Все норлинги под тяжелым взглядом Гуннара сказали «Да!», стыдливо уставившись в потолок, — вот ведь сколько живут, а врать порядочно не научились! А я честно смотрел в глаза Ивану Сергеевичу и всем своим видом выражал готовность получить орден, медаль, премию, почетную грамоту, устную похвалу, торжественный ужин в мою честь, единогласное принятие меня в городской совет Сеславина, вручение мне звания почетного гражданина города… что там еще по списку?
— Молодцы, — спокойно произнес пристав, — надо бы всех вас отправить под военный трибунал за самовольные действия в составе вооруженной группы в момент чрезвычайного положения. Как считаешь, Парфенов?
— Чего уж, победителей не судят, — неожиданно вступился за нас усатый вахмистр, — хоть отбелились за то, что во время смены тварь упустили.
Ну ничего себе — мы, оказывается, виноваты, что тварь упустили! Пусть своих пулеметчиков наказывают! Они-то мазали по акватории, где у них все тридцать три раза пристреляно! «В чешуе, как жар горя, тридцать три богатыря»!

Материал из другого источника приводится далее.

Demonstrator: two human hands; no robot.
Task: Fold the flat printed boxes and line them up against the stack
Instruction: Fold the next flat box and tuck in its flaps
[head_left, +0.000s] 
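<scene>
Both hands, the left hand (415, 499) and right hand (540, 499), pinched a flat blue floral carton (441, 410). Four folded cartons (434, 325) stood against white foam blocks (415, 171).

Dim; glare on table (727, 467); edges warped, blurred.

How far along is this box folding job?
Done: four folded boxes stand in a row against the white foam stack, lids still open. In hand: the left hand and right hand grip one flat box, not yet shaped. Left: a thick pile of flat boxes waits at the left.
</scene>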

Дальнейший разговор прервал долговязый урядник, всунувший башку в кабинет Ивана Сергеевича, как змея всовывает свою голову в дупло какой-нибудь лесной птахи:
— Тварь вскрыли. Ничего.
И втянулся обратно, как будто его и не было.

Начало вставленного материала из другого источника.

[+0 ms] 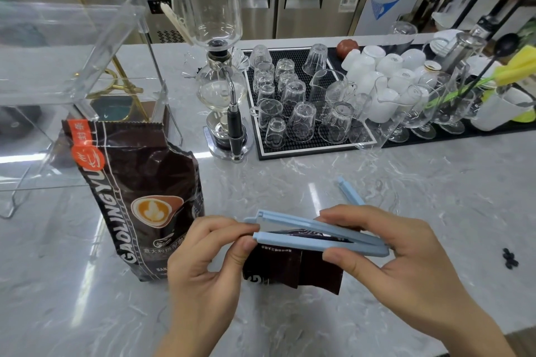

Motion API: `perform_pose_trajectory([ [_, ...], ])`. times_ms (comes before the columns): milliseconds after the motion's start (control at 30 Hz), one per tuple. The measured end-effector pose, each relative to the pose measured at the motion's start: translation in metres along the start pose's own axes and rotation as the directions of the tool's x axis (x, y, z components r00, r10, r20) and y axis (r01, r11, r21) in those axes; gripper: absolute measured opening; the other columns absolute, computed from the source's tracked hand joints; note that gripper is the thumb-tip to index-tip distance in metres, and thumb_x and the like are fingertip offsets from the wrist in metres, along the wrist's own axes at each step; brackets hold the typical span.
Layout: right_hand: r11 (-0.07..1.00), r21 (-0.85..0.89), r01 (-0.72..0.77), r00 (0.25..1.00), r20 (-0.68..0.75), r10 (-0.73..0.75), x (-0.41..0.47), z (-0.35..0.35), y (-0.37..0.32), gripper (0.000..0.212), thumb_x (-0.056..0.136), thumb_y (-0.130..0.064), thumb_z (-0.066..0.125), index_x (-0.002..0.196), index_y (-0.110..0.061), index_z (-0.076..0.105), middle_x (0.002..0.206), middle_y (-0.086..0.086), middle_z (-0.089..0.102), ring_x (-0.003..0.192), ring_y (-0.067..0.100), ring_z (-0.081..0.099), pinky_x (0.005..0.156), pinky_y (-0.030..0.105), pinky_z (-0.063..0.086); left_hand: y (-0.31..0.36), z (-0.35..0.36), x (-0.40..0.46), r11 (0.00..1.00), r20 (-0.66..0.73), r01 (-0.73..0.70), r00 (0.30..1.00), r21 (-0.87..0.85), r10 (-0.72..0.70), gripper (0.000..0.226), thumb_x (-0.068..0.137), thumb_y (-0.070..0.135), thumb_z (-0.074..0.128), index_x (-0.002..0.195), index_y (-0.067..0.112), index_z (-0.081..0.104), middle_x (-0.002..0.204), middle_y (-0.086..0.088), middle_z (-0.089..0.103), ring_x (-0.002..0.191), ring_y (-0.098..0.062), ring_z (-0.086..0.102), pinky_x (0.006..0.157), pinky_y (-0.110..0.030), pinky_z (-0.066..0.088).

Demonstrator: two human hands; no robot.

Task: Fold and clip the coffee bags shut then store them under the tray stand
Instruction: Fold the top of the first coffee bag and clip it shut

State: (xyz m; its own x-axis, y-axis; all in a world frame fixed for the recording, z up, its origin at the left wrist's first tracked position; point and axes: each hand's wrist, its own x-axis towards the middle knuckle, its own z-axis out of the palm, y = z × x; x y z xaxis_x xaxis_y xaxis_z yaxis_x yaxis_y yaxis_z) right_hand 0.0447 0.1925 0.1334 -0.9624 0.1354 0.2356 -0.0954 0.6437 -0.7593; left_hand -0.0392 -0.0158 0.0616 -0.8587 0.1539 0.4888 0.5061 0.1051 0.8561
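1. Left hand pinches the open end of a light-blue bag clip, thumb and fingertips on the lower bar.
2. Right hand grips the hinge end of the same clip, fingers over the top, thumb under.
3. Clip's two bars are apart at the left, joined at the right; not snapped shut yet.
4. Between the hands: small dark coffee bag, its folded top sits between the clip bars, body hangs below, close to the marble counter.
5. Step in hand, as I judge it: clipping the first bag after the fold.
6. Next move calls for pressing the left ends together until they latch, keeping the fold flat inside.
7. Just left of the left hand: taller coffee bag, upright, top open, unclipped.
8. Beyond the right hand: second blue clip lying on the counter, likely for that bag.
9. Far left, beyond the tall bag: clear acrylic tray stand; the storage spot beneath it, nothing of this task stored yet as far as I can tell.
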Motion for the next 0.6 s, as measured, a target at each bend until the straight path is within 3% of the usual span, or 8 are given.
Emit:
perform_pose_trajectory([
  [167,1.000,0.004,-0.029,0.998,0.056,0.029,-0.002,-0.001,0.002,0.042,0.073,-0.029,0.079,0.113,-0.039,0.067,0.108,-0.031,0.071,0.102,-0.015,0.065,0.090,-0.006,0.040,-0.002,-0.002,0.001,0.997,0.009,0.033,0.999,-0.065,-0.033,0.010,0.091,0.048,0.067,0.096,0.044,0.075,0.090,0.020,0.072,0.084,-0.013,0.067,0.076,-0.019,0.048],
  [367,0.996,0.063,-0.060,0.997,0.060,0.056,-0.002,0.001,0.005,0.044,0.072,-0.025,0.081,0.112,-0.040,0.067,0.105,-0.031,0.073,0.103,-0.015,0.066,0.090,-0.004,0.043,-0.011,-0.005,-0.006,0.988,0.032,0.103,0.995,-0.116,-0.100,0.018,0.081,0.039,0.078,0.099,0.038,0.077,0.090,0.015,0.073,0.085,-0.014,0.067,0.078,-0.019,0.050],
  [467,0.995,0.073,-0.069,0.995,0.073,0.064,-0.001,0.003,0.006,0.045,0.072,-0.024,0.081,0.112,-0.040,0.067,0.105,-0.031,0.073,0.102,-0.014,0.067,0.090,-0.003,0.044,-0.013,-0.005,-0.008,0.976,0.052,0.156,0.987,-0.151,-0.149,0.021,0.081,0.051,0.076,0.096,0.036,0.078,0.089,0.011,0.074,0.087,-0.015,0.068,0.079,-0.019,0.050],
  [600,0.994,0.078,-0.072,0.994,0.087,0.066,0.002,0.007,0.005,0.047,0.071,-0.023,0.082,0.112,-0.040,0.066,0.105,-0.031,0.073,0.103,-0.014,0.067,0.091,-0.003,0.042,-0.013,-0.006,-0.008,0.964,0.083,0.213,0.976,-0.160,-0.202,0.018,0.079,0.051,0.077,0.092,0.038,0.078,0.090,0.006,0.074,0.089,-0.016,0.069,0.080,-0.020,0.052],
])
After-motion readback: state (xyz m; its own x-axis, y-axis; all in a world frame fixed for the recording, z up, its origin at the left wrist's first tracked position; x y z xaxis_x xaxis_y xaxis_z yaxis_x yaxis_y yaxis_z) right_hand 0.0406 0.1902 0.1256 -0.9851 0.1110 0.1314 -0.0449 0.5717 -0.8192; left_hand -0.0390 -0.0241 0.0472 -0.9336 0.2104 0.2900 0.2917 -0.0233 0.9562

Сваарсон и норлинги недоумевали, Парфенов тоже, но я понял, на предмет чего тварь вскрывали. Думали, вероятно, что у нее внутри — в желудке, например, — смарагды обнаружат. Идиоты. Это контрабандисты драгоценные камни глотают, и то в специальных контейнерах, чтоб от желудочного сока не попортились. Но я тоже был бы не против узнать, где находятся смарагды.
— Ладно, бойцы, — сказал пристав. — На сколько носов будем премию делить? Городской совет триста золотом дает, бланк векселя и право подписи — у меня.

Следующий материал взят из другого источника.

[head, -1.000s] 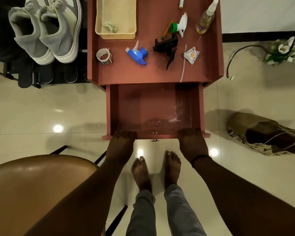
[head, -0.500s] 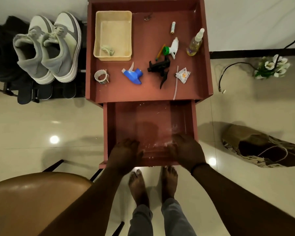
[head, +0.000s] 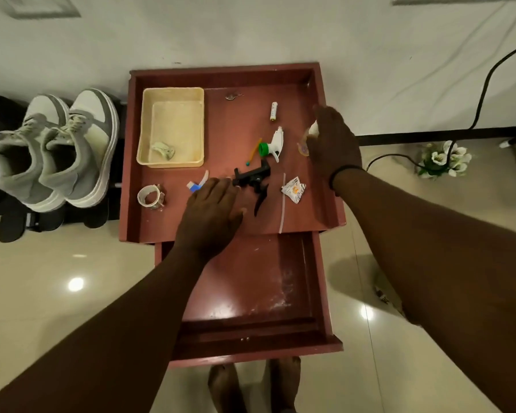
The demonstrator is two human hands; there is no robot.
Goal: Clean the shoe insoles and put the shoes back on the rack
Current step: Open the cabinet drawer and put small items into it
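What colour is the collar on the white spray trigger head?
Green, clearest in the head view: spray trigger head.

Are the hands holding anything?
Right hand covers the small clear spray bottle; grip unclear. Left hand lies over the blue spray nozzle, grip hidden.

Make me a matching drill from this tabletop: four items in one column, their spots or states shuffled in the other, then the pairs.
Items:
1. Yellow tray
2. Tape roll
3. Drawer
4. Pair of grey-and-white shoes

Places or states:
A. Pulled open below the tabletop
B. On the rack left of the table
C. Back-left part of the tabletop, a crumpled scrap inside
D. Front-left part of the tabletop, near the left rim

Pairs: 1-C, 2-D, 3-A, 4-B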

— На меня выписывайте, — сказал я скромно, видя, что при слове «премия» норлинги как-то нездорово оживились, — а невелика ведь заслуга неподвижно лежащую тварь из ружей дырявить. А то, что я оружие Сигурду оставил, вовсе не значит, что я от законной премии откажусь в пользу каких-то там жителей островов Северного моря, приехавших на заработки в Ярославское княжество.
Норлинги посмотрели на меня, Сваарсона, Ивана Сергеевича — и понуро потупились.
На пристава приятно было посмотреть — так он оживился, наблюдая эту немую сцену. Даже разрумянился. Но был, по своему обыкновению, сдержан.